Fangor: on Aligor, I'm going to wait a bit to make sure the party isn't doing anything that could involve the dwarf, like trying to rescue you or even just staying in town, before I continue with you a day or two later, when you see the magistrate.  Question:  you more than likely will still have your map... if you're freed, would you head for the ruins yourself?  Or would you prefer if Boone had some other work for you?


I've noticed, the group planning stages is what really slows down PBPs, especially ours.


----------



## Fangor the Fierce (Oct 2, 2004)

For Aligor, he is in somewhat of a turning point.  He has the option to go to the ruins, which he was intent on doing before he met the group.  Now, since they are headed to the ruins without him, as he sees at the present moment, he either can let them go around lost, and have a chance to have his ruins searched and plundered without him, or he can head out on his own, with the intent to plunder them himself.  If he ran into the others, then that would be a real tricky situation, as that would deifinately show him that they left him for dead, and intent on 'robbing' him of his ruins.  
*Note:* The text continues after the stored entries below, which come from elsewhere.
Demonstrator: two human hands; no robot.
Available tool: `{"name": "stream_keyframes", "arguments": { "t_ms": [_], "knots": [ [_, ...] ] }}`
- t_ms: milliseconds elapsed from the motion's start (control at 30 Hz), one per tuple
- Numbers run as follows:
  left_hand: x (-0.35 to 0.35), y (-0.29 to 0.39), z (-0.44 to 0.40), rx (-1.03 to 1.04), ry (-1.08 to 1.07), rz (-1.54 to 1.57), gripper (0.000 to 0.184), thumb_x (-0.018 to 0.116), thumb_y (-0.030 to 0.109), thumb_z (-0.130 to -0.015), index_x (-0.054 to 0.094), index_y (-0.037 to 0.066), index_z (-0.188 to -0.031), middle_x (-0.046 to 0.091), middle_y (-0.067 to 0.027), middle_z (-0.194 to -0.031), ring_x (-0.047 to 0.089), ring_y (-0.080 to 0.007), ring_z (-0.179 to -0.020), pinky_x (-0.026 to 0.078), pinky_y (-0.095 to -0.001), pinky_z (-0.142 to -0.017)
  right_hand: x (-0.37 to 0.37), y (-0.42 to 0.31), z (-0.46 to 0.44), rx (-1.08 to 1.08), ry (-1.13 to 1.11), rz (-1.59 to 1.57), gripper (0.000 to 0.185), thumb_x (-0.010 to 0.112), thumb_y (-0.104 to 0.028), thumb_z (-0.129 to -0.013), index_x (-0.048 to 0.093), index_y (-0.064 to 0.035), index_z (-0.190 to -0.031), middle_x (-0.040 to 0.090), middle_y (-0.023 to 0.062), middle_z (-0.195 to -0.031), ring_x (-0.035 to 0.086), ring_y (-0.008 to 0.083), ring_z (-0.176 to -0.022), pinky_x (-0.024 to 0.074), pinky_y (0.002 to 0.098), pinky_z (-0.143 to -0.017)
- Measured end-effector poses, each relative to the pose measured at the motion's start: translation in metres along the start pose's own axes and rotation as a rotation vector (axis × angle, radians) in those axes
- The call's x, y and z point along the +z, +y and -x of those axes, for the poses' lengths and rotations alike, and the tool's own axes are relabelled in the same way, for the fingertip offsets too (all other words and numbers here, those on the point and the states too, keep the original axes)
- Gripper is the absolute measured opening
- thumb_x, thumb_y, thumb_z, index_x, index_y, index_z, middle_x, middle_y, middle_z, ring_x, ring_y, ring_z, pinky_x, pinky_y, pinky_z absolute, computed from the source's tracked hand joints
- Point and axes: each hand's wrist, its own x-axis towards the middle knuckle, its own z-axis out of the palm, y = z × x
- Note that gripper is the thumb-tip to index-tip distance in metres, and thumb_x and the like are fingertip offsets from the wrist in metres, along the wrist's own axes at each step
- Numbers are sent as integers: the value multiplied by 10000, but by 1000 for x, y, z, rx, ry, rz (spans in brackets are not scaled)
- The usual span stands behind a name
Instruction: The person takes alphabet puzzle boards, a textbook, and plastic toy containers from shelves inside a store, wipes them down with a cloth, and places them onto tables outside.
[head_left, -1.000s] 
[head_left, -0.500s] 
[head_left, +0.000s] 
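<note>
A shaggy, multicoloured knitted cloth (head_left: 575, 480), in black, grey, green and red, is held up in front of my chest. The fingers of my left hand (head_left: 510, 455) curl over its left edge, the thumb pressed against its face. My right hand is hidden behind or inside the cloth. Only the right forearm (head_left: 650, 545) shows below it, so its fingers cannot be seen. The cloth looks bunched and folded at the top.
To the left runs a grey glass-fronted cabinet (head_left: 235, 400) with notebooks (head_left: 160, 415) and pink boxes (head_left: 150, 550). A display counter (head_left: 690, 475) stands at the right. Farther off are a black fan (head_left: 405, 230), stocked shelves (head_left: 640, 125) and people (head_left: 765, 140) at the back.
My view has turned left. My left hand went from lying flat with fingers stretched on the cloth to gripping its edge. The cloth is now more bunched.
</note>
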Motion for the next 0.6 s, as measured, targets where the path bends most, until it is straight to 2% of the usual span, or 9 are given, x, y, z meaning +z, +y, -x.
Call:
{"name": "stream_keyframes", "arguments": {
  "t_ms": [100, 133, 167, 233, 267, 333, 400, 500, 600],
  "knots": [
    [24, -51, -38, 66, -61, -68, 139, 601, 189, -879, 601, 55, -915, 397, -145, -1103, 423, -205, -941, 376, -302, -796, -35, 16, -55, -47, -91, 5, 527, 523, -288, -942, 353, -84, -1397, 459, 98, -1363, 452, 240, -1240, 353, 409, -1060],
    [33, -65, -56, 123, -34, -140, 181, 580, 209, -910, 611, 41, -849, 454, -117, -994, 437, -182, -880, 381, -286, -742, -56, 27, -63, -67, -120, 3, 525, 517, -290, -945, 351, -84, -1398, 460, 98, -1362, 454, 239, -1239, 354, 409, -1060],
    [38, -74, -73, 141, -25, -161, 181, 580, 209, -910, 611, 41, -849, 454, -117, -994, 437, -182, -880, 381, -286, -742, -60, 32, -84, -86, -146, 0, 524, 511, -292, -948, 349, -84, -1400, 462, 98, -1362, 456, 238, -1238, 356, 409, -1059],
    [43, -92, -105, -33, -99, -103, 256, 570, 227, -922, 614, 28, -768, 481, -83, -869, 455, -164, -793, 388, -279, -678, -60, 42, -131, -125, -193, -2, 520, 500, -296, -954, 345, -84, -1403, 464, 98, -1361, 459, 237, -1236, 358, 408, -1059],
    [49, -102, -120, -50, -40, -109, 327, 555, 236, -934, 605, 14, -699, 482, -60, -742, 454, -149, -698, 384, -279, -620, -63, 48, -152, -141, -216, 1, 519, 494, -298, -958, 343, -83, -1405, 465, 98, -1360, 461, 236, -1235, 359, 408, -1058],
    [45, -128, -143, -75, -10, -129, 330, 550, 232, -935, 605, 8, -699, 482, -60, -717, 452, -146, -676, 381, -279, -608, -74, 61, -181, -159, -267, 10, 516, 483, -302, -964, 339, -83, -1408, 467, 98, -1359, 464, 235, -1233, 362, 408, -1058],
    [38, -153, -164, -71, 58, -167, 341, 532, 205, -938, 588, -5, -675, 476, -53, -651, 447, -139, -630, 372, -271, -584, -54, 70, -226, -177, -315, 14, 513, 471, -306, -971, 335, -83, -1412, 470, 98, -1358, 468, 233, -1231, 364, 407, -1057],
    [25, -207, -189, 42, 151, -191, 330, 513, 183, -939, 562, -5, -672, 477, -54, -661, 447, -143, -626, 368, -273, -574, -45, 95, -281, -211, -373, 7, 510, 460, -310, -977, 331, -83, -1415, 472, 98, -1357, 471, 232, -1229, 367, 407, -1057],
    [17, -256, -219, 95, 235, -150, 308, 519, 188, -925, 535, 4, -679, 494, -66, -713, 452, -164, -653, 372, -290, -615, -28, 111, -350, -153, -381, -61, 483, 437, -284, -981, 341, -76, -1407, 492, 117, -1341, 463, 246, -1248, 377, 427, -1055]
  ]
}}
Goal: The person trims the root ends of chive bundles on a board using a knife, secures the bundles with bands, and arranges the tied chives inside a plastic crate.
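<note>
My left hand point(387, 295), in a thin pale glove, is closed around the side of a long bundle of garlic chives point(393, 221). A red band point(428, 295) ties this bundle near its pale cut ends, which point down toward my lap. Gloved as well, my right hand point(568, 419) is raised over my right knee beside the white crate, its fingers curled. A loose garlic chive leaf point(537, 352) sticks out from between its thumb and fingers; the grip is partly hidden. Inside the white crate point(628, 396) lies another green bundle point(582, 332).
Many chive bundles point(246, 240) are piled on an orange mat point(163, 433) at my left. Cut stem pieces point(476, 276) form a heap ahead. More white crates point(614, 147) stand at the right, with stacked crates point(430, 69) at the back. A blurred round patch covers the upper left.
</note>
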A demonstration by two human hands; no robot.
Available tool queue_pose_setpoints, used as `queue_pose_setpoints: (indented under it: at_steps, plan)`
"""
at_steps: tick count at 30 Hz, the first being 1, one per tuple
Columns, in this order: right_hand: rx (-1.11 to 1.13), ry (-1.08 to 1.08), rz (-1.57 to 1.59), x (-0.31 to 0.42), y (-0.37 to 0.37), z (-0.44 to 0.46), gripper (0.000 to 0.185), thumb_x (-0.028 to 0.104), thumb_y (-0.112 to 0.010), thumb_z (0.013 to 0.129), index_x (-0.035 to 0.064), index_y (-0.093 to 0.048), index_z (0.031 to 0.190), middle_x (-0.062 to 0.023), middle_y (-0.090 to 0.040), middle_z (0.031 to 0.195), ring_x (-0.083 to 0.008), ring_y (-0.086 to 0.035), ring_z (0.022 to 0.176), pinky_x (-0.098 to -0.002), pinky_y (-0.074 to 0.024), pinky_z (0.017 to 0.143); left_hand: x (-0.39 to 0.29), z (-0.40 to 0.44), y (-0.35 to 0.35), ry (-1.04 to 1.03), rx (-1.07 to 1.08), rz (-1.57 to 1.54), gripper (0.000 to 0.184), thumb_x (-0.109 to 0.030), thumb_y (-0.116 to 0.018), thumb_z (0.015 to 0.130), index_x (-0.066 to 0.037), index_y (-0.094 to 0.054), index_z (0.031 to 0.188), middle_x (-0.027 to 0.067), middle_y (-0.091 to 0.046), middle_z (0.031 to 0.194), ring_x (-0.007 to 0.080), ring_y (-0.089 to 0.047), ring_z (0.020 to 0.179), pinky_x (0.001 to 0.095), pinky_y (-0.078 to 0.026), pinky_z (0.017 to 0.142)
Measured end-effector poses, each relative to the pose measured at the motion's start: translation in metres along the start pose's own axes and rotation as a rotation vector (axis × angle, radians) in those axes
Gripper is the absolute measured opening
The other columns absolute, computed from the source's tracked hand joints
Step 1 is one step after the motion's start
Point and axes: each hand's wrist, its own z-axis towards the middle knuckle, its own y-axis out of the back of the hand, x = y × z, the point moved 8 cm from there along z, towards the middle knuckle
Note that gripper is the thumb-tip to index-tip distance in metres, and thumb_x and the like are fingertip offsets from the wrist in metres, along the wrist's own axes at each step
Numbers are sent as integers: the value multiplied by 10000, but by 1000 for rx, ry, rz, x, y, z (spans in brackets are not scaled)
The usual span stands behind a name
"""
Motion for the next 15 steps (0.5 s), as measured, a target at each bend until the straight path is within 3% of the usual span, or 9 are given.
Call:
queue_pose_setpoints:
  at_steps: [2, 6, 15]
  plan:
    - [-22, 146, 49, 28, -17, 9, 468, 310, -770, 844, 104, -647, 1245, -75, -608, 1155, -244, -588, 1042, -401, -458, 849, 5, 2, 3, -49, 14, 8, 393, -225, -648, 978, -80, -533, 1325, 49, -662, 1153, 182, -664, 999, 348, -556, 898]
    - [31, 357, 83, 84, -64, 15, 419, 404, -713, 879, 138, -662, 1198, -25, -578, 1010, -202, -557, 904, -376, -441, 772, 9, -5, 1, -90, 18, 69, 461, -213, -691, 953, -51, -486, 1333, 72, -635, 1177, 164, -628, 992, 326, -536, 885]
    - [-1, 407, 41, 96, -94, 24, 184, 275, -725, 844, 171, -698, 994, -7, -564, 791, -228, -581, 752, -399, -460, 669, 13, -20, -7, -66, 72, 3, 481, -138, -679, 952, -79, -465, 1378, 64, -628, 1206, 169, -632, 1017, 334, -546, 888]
The other option is to sit and wait, hopefully getting out of this jail after a few days.  This dwarf would go to Boone, tell him that there's a possibility of Sunedilar being the one who plundered Boone's place.  That should light a fire under Boone.  After all, Aligor now has to look out for himslef and nobody else, as his recent trials have shown him that his once thought friend is not as much a warrior as he would have liked to believe.  

Or there is that OTHER option....


----------



## Brother Shatterstone (Oct 3, 2004)

Telsar said:
			
		

> The group is kind of stalled right now, and I guess I'm trying to light a fire under some of you so we can continue.   Isida, I think Accalon is expecting 'payment for services rendered' from Lydia, and since I don't _think_ Accalon is planning on going to the ruins, that would best be resolved now.  But maybe I'm wrong, and Accalon does plan on going.




That is correct for the most part, Accalon is expecting payment but he also realizes that without a group, something they do not have, that he cannot do Brie's jobs...  He also realize that with the heat turned up like this that it’s not a smart idea to be stay in the town... So the ruins are looking like a better idea than they where before.


----------



## Goddess FallenAngel (Oct 4, 2004)

Leveled T'aria up in Rogue... not much changed.

Also, question: Did Shadow tell me to rent a room at the Cubbyhole, or just meet her there? I'm adverse to digging through 15 pages of IC posts, was hoping you'd just give me a hint?


----------



## Telsar (Oct 4, 2004)

Goddess FallenAngel said:
			
		

> Also, question: Did Shadow tell me to rent a room at the Cubbyhole, or just meet her there? I'm adverse to digging through 15 pages of IC posts, was hoping you'd just give me a hint?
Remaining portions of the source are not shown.